Hoy, tras confirmar de nuevo el deprimente espectáculo de un dirigente político dispuesto a todo con tal de permanecer en el cuadro de mandos del poder, ese votante melindroso que antepone la falsa paz de su conciencia a los intereses del país, ese pobre internacionalista de libro abandonado a su suerte, ese en otro tiempo concienciado ciudadano que tenía asumidos los inconvenientes que acarrea la libertad de criterio (Karl Popper), ese pobre ingenuo que ve cómo hasta Iñigo Urkullu se atreve a salir de su zona de confort para aprovechar el momento, ese insensato, en suma, está a punto de sufrir la penúltima humillación.
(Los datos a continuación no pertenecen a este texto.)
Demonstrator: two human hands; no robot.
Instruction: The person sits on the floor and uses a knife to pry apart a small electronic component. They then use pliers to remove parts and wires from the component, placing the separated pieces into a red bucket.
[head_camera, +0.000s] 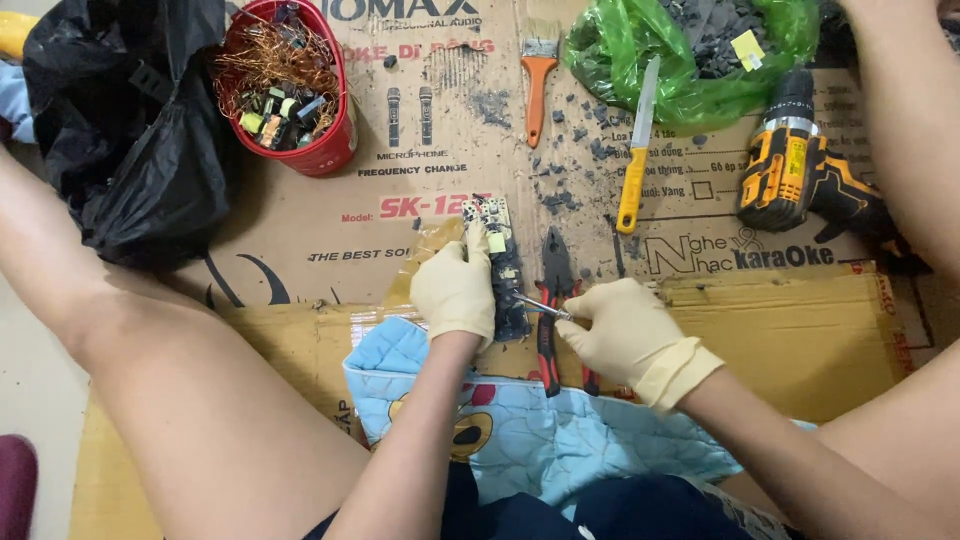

Urkullu no pide la independencia, pide una nación sin los deberes de una nación. Una nación en la que el Estado ceda todos los derechos y se quede con las obligaciones
Urkullu no es tonto. No pide la independencia. Pide una nación sin los deberes de una nación. Una nación en la que el Estado, es decir, todos los españoles, tenga -más bien mantenga- la responsabilidad de tapar los agujeros de una sociedad y una economía en franca decadencia; que, sin ir más lejos, continúe compensando el déficit que generan las pensiones de los jubilados vascos (como ha recordado en este periódico José María Múgica, el 45 por ciento del coste anual de las pensiones en Euskadi -de las más altas del país-, que en 2022 superó los 10.000 millones de euros, lo pagamos solidariamente el resto de los españoles); que, en definitiva, y después ceder todos los derechos, se quede con las obligaciones, empezando por la protección jurídica y política del privilegiado estatus del que gozan, gracias en buena parte a los desequilibrios del Concierto, los ciudadanos vascos (siendo además lo más llamativo que sean PNV y Bildu, y no el Estado, quienes rentabilizan esa sobreprotección).
Ha escrito Urkullu en El País que “las elecciones generales del pasado 23 de julio ratificaron la diversidad y pluralidad del Estado”. Pluralidad quizá, pero no precisamente la que representa el nacionalismo periférico. En noviembre de 2019 los nacionalistas catalanes, vascos y gallegos alcanzaron el 9,08% de los votos emitidos. En 2023, sólo el 6,59%. ¿A qué ratificación se refiere Urkullu? Sólo hay una interpretación posible: lo que sí ha ratificado el soberanismo es su cada vez más desproporcionada influencia en la política española. El hecho de que, en este contexto de relativo declive de lo periférico, el lehendakari proponga la “actualización de los derechos históricos”, no es simplemente un intento de recuperar iniciativa frente a los de Otegi, que también, sino la lectura correcta de una situación política que será muy difícil que se vuelva a repetir; la oportunidad que ofrece a un nacionalismo en horas bajas la dolorosa realidad de un imposible acuerdo entre constitucionalistas.
A nuestro amigo japonés se le ha puesto cara de querer coger el primer avión de vuelta, y las normas de una correcta hospitalidad aconsejan que se extreme el tacto. Así que me voy a guardar la síntesis, ya antes apuntada, que todo lo explica con cristalina nitidez: que la decisión de que en España haya o no gobierno antes de fin de año no la va a tomar la mayoría, sino un prófugo de la Justicia. Sí, mejor lo dejo para otro día.